Requirement
Search the entries for the word "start". Copy every line where it turns up.

======== Data extracts

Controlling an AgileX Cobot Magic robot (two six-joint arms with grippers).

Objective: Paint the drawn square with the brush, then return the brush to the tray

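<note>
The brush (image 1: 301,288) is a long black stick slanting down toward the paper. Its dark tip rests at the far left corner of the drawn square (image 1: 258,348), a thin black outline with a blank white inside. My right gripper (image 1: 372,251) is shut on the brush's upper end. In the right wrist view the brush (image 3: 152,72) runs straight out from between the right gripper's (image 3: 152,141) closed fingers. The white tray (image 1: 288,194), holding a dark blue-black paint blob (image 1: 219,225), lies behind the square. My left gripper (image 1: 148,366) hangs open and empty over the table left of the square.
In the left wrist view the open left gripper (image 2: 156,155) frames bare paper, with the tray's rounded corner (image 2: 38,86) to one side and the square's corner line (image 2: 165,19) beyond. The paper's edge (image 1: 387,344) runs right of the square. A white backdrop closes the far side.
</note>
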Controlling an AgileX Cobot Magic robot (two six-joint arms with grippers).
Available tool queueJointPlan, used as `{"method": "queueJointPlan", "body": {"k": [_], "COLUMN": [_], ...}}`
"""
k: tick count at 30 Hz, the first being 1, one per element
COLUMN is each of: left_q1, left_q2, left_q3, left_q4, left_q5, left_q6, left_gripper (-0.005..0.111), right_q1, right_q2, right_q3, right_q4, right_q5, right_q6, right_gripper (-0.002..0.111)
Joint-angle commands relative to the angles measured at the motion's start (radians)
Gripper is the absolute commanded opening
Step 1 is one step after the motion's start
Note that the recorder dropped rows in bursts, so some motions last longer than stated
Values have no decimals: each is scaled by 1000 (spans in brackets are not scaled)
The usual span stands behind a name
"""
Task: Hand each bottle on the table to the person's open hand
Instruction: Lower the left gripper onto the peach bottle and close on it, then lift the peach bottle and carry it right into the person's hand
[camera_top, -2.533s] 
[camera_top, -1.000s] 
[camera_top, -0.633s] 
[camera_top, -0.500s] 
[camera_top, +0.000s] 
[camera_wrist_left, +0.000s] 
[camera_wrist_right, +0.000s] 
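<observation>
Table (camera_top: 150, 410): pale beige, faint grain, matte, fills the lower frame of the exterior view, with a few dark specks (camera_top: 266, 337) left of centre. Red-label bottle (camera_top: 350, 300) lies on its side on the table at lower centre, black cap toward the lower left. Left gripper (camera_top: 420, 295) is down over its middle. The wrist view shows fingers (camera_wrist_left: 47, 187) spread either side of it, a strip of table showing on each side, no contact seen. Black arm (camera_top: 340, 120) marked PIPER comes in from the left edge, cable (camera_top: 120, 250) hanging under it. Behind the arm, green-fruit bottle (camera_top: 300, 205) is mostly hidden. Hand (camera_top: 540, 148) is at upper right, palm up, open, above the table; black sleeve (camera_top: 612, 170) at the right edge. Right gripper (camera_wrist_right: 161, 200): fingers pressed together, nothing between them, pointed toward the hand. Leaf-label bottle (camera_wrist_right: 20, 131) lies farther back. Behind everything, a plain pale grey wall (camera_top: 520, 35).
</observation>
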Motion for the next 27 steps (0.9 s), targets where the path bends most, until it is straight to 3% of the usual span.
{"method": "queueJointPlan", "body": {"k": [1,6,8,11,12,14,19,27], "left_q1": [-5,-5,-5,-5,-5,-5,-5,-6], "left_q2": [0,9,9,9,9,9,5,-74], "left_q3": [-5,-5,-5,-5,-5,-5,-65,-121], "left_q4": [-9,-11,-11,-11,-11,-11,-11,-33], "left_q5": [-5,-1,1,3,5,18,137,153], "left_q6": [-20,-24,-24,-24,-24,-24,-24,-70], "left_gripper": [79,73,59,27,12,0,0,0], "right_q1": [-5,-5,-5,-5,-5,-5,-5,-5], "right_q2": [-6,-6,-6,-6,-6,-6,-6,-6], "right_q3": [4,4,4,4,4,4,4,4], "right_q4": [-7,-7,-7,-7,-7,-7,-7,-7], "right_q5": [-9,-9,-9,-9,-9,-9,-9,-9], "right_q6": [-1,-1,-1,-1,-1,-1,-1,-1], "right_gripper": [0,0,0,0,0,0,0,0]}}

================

Response to the exercise
Joint-angle commands relative to the angles measured at the motion's start (radians)
Step 1 is one step after the motion's start

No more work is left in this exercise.